Repeat the listing below in full and exactly, but without its pictures.
--- START ---
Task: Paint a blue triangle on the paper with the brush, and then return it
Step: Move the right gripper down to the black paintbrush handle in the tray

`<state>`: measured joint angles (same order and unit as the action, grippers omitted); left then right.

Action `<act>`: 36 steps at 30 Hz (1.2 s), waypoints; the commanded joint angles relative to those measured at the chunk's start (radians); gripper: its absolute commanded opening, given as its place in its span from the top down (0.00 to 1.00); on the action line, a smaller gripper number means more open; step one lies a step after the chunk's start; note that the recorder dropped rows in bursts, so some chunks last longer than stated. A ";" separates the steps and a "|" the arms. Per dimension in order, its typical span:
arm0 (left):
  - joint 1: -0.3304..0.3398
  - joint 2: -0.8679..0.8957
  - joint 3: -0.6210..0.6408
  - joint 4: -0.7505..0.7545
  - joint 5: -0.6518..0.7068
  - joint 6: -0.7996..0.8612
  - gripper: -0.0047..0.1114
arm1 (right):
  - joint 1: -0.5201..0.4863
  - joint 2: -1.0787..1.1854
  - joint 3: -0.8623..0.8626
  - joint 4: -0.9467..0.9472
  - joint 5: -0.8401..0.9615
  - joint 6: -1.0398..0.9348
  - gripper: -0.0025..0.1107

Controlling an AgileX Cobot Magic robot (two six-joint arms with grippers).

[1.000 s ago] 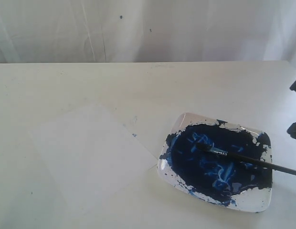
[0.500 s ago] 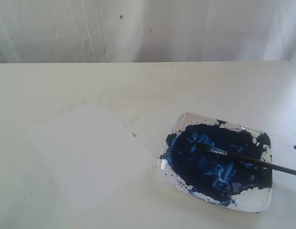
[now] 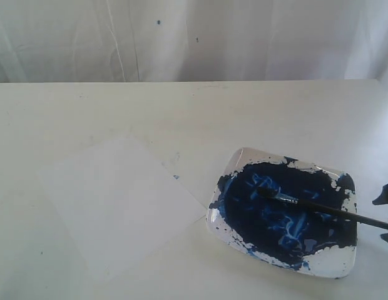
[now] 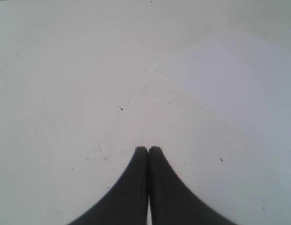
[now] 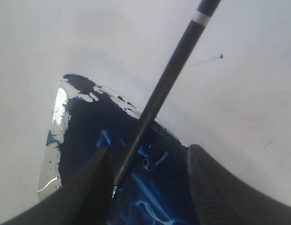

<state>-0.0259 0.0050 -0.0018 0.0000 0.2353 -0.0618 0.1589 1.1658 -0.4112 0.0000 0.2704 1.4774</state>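
Your slim black brush (image 3: 325, 210) lies in the glossy, blue-smeared dish (image 3: 344, 265) at four o'clock, with your right gripper (image 5: 149, 150) spread wide over it. The thin square paper (image 3: 119, 206) is at eight o'clock. Your left gripper (image 4: 148, 149) is pinched together.

Matte black left gripper (image 4: 148, 150), two smooth fingers (image 4: 131, 192) flaring broad toward the base, tips narrow and rounded, right gripper (image 5: 148, 157) same dull black, curved inner edges

Glossy paint dish (image 3: 342, 265); matt, translucent paper (image 3: 119, 203).
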 commanded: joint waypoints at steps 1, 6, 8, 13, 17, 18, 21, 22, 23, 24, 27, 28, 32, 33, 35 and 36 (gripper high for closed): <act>0.003 -0.005 0.002 0.000 -0.002 0.002 0.96 | 0.000 0.040 0.028 -0.012 -0.062 0.053 0.56; 0.003 -0.005 0.002 0.000 -0.002 0.002 0.96 | 0.000 0.084 0.030 -0.012 -0.114 0.069 0.56; 0.003 -0.005 0.002 0.000 -0.002 0.002 0.96 | -0.007 0.098 0.030 -0.012 -0.129 0.079 0.56; 0.003 -0.005 0.002 0.000 -0.002 0.002 0.96 | -0.040 0.126 0.030 -0.012 -0.136 0.078 0.56; 0.003 -0.005 0.002 0.000 -0.002 0.002 0.96 | -0.063 0.133 0.030 -0.012 -0.142 0.075 0.56; 0.003 -0.005 0.002 0.000 -0.002 0.002 0.96 | -0.068 0.133 0.030 -0.012 -0.143 0.070 0.56; 0.003 -0.005 0.002 0.000 -0.002 0.002 0.96 | -0.089 0.133 0.030 -0.035 -0.141 0.070 0.56; 0.003 -0.005 0.002 0.000 -0.002 0.002 0.96 | -0.091 0.133 0.030 -0.038 -0.141 0.070 0.56; 0.003 -0.005 0.002 0.000 -0.002 0.002 0.96 | -0.091 0.133 0.030 -0.047 -0.141 0.070 0.56; 0.003 -0.005 0.002 0.000 -0.002 0.002 0.96 | -0.093 0.133 0.030 -0.050 -0.141 0.070 0.56; 0.003 -0.005 0.002 0.000 -0.002 0.002 0.96 | -0.101 0.137 0.030 -0.056 -0.141 0.070 0.56; 0.003 -0.005 0.002 0.000 -0.002 0.002 0.96 | -0.101 0.141 0.030 -0.066 -0.141 0.070 0.56; 0.003 -0.005 0.002 0.000 -0.002 0.002 0.96 | -0.101 0.169 0.030 -0.077 -0.150 0.070 0.56; 0.003 -0.005 0.002 0.000 -0.002 0.002 0.96 | -0.101 0.178 0.030 -0.079 -0.155 0.070 0.56; 0.003 -0.005 0.002 0.000 -0.002 0.002 0.96 | -0.101 0.193 0.032 -0.079 -0.168 0.070 0.56; 0.003 -0.005 0.002 0.000 -0.002 0.002 0.96 | -0.101 0.201 0.034 -0.079 -0.179 0.070 0.56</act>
<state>-0.0259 0.0050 -0.0018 0.0000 0.2353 -0.0618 0.0633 1.3459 -0.3865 -0.0638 0.1207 1.5515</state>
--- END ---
» Finished task:
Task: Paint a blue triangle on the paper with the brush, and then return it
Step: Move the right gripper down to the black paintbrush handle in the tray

`<state>`: measured joint angles (same order and unit as the action, grippers omitted); left then right.

Action `<act>`: 36 steps at 30 Hz (1.2 s), waypoints; the commanded joint angles relative to those measured at the chunk's start (radians); gripper: its absolute commanded opening, given as its place in its span from the top down (0.00 to 1.00); on the action line, a smaller gripper number means more open; step one lies a step after the chunk's start; note that the recorder dropped rows in bursts, so some chunks last longer than stated. A ";" separates the steps and a "|" the arms. Per dimension in order, its typical span:
arm0 (left):
  - joint 1: -0.3304..0.3398
  - joint 2: -0.8679..0.8957
  - joint 3: -0.6210..0.6408
  - joint 4: -0.7505..0.7545
  - joint 5: -0.6518..0.7068
  - joint 6: -0.7996..0.8612
  - gripper: -0.0047..0.1114
arm1 (right):
  - joint 1: -0.5201..0.4863
  - joint 2: -1.0787..1.1854
  - joint 3: -0.8623..0.8626
  - joint 4: -0.9467..0.9472
  - joint 5: -0.8401..0.9615
  - joint 6: -1.0398..0.9348
  - gripper: -0.0025..0.1107

Controlling an AgileX Cobot Magic robot (two six-joint arms with grippers).

[1.000 s ago] 
[0.500 s ago] 
[now] 
[now] 
[now] 

<state>-0.0259 0.0050 -0.0018 0.0000 0.2353 -0.0618 0.1589 1.1658 -0.4112 0.0000 0.2704 1.4774</state>
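Your slim black brush (image 3: 325, 210) lies in the glossy, blue-smeared dish (image 3: 344, 265) at four o'clock, with your right gripper (image 5: 149, 150) spread wide over it. The thin square paper (image 3: 119, 206) is at eight o'clock. Your left gripper (image 4: 148, 149) is pinched together.

Matte black left gripper (image 4: 148, 150), two smooth fingers (image 4: 131, 192) flaring broad toward the base, tips narrow and rounded, right gripper (image 5: 148, 157) same dull black, curved inner edges

Glossy paint dish (image 3: 342, 265); matt, translucent paper (image 3: 119, 203).
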 commanded: joint waypoints at steps 1, 6, 8, 13, 17, 18, 21, 22, 23, 24, 27, 28, 32, 33, 35 and 36 (gripper high for closed): <act>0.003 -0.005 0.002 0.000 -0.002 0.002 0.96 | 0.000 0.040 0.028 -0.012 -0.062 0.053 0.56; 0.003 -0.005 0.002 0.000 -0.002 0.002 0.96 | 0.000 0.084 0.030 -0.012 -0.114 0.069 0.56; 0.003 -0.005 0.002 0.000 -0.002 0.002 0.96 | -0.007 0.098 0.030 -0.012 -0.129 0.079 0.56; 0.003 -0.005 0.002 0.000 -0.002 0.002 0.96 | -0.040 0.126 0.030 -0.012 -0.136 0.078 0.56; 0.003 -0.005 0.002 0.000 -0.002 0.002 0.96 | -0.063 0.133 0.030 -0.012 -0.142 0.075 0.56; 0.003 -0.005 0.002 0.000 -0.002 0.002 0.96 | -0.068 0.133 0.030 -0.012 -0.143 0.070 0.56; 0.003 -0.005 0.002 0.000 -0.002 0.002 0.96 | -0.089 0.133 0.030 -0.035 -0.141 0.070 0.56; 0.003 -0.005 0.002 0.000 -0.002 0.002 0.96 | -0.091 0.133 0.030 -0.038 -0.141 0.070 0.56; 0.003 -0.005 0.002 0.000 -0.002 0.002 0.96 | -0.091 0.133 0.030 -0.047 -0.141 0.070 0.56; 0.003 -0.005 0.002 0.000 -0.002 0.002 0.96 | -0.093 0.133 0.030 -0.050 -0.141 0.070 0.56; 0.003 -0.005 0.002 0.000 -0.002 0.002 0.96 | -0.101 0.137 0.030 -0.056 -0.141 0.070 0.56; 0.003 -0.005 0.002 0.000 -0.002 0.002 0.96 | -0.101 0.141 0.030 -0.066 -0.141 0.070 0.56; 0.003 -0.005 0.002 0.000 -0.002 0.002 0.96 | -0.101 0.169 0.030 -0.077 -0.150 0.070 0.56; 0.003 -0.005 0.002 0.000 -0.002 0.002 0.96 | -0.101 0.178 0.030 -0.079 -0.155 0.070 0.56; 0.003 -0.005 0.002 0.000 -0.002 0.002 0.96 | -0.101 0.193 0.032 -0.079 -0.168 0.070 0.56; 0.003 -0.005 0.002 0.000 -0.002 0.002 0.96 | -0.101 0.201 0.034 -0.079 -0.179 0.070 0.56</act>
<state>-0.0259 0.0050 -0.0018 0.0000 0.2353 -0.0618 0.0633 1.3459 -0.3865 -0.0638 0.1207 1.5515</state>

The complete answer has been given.